» Task directions: All of the data should be copied exactly, with the pictures left out.

» Provided data:
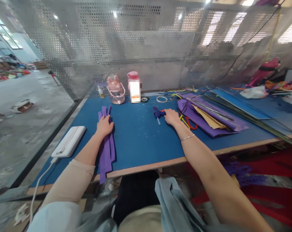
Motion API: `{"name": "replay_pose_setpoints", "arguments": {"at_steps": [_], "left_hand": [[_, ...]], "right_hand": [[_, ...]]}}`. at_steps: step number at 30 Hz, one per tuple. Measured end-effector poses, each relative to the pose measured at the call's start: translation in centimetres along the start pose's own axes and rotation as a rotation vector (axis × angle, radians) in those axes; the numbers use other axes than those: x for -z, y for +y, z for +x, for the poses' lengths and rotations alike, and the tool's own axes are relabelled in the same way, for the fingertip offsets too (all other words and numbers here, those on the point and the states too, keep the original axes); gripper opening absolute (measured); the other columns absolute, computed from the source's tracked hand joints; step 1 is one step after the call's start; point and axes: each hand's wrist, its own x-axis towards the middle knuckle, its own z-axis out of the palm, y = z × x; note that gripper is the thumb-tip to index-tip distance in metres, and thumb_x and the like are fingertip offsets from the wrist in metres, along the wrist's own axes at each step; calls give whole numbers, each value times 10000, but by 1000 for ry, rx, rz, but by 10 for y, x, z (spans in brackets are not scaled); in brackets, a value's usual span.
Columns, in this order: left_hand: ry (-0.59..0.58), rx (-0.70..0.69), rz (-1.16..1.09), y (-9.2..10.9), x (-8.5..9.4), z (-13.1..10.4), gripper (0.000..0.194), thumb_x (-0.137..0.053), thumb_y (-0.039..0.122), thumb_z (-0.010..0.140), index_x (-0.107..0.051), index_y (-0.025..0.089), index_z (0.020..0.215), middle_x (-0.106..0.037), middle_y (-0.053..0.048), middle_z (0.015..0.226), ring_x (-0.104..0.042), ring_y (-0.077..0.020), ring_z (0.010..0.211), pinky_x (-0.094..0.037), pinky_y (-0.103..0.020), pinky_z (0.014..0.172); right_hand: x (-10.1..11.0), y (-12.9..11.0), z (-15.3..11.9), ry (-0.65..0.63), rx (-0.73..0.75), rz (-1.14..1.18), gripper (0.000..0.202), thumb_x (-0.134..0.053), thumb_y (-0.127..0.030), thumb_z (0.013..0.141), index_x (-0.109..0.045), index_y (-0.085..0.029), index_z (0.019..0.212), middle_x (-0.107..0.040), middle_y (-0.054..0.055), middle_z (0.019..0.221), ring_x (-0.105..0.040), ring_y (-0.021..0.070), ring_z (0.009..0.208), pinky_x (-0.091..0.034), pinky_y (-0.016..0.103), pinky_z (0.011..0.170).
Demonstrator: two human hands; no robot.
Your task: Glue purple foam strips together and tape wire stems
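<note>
My left hand (104, 126) lies curled over a bunch of long purple fabric strips (106, 158) on the left part of the table; their lower ends hang over the front edge. At the middle right, my right hand (171, 116) is closed on a dark blue tool (158, 112) that looks like a glue gun, with a short pale stick below it. Its grip is hidden under the fingers. Just beside that wrist are yellow and red looped handles (191, 124), partly covered by the arm.
A white power bank (68, 141) with a cable lies at the left. Along the back stand a small glue bottle (101, 92), a pink clear jug (116, 93), a pink-lidded bottle (133, 77) and tape rolls (144, 100). Purple sheets (216, 130) and dark green stems (252, 117) lie right.
</note>
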Motion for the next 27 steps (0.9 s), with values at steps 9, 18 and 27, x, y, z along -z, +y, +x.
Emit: {"name": "replay_pose_setpoints", "arguments": {"at_steps": [9, 18, 27], "left_hand": [[-39, -18, 16, 6, 0, -4, 537, -434, 346, 903, -442, 180, 1414, -410, -191, 1478, -398, -360, 1352, -343, -582, 1072], [-33, -13, 65, 8, 0, -7, 509, -421, 328, 910, -455, 200, 1402, -404, -157, 1491, -398, -326, 1354, -351, -538, 1080], [-47, -9, 71, 10, -3, -8, 512, -390, 312, 919, -458, 195, 1412, -368, -143, 1524, -351, -361, 1388, -311, -558, 1107]], "right_hand": [[15, -9, 53, 233, 24, -7, 380, -439, -273, 949, -531, -148, 1295, -575, 151, 1263, -510, 272, 1156, -418, 358, 953], [-13, -23, 119, 220, -103, 43, 351, -423, -250, 945, -593, -93, 1209, -608, 208, 1200, -554, 301, 1114, -437, 394, 891], [-22, -36, 132, 156, 101, 25, 380, -465, -295, 950, -562, -142, 1284, -583, 157, 1277, -526, 257, 1172, -402, 341, 951]]}}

» Answer to the problem:
Motion API: `{"name": "replay_pose_setpoints", "arguments": {"at_steps": [_], "left_hand": [[_, ...]], "right_hand": [[_, ...]]}}`. at_steps: step number at 30 Hz, one per tuple. Measured end-effector poses, each relative to the pose measured at the call's start: translation in centimetres along the start pose's own axes and rotation as a rotation vector (axis × angle, radians) in those axes; the numbers use other axes than those: x for -z, y for +y, z for +x, for the poses' lengths and rotations alike, and the tool's own axes are relabelled in the same way, for the fingertip offsets too (all other words and numbers here, those on the point and the states too, keep the original axes); gripper opening absolute (measured); the other columns absolute, computed from the source's tracked hand joints; step 1 is one step after the call's start; point and axes: each hand's wrist, its own x-axis towards the middle knuckle, its own z-axis out of the palm, y = z × x; note that gripper is the thumb-tip to index-tip distance in metres, and thumb_x and the like are fingertip offsets from the wrist in metres, along the wrist's own axes at each step; calls give whole numbers, each value times 10000, but by 1000 for ry, rx, rz, but by 10 for y, x, z (spans in brackets are not scaled); in brackets, a value's usual span.
Columns, in this order: left_hand: ry (-0.59..0.58), rx (-0.70..0.69), rz (-1.16..1.09), y (-9.2..10.9), x (-8.5..9.4), z (-13.1..10.4), gripper (0.000..0.194), thumb_x (-0.137..0.053), thumb_y (-0.039..0.122), thumb_z (-0.010..0.140), index_x (-0.107..0.051), index_y (-0.025..0.089), index_z (0.020..0.215), middle_x (-0.106..0.037), middle_y (-0.053..0.048), middle_z (0.015..0.226), ring_x (-0.104..0.042), ring_y (-0.077..0.020), ring_z (0.010..0.211), pinky_x (-0.094..0.037), pinky_y (-0.103..0.020), pinky_z (0.014..0.172); right_hand: x (-10.1..11.0), y (-12.9..11.0), z (-15.3..11.9), ry (-0.65..0.63), rx (-0.73..0.75), rz (-1.14..1.18), gripper (0.000..0.202), thumb_x (-0.134..0.053), thumb_y (-0.127..0.030), thumb_z (0.013..0.141), index_x (-0.109..0.045), index_y (-0.085..0.029), index_z (0.019..0.212), middle_x (-0.107..0.040), middle_y (-0.054..0.055), middle_z (0.019..0.221), ring_x (-0.105..0.040), ring_y (-0.021..0.070), ring_z (0.009..0.208), pinky_x (-0.091..0.034), pinky_y (-0.016..0.103), pinky_z (0.011..0.170).
Demonstrator: two human hands; no robot.
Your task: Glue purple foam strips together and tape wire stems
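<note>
My left hand (104, 126) lies curled over a bunch of long purple fabric strips (106, 158) on the left part of the table; their lower ends hang over the front edge. At the middle right, my right hand (171, 116) is closed on a dark blue tool (158, 112) that looks like a glue gun, with a short pale stick below it. Its grip is hidden under the fingers. Just beside that wrist are yellow and red looped handles (191, 124), partly covered by the arm.
A white power bank (68, 141) with a cable lies at the left. Along the back stand a small glue bottle (101, 92), a pink clear jug (116, 93), a pink-lidded bottle (133, 77) and tape rolls (144, 100). Purple sheets (216, 130) and dark green stems (252, 117) lie right.
</note>
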Motion for the next 27 steps (0.9 s), with values at steps 9, 18 and 27, x, y, z along -z, +y, +x.
Emit: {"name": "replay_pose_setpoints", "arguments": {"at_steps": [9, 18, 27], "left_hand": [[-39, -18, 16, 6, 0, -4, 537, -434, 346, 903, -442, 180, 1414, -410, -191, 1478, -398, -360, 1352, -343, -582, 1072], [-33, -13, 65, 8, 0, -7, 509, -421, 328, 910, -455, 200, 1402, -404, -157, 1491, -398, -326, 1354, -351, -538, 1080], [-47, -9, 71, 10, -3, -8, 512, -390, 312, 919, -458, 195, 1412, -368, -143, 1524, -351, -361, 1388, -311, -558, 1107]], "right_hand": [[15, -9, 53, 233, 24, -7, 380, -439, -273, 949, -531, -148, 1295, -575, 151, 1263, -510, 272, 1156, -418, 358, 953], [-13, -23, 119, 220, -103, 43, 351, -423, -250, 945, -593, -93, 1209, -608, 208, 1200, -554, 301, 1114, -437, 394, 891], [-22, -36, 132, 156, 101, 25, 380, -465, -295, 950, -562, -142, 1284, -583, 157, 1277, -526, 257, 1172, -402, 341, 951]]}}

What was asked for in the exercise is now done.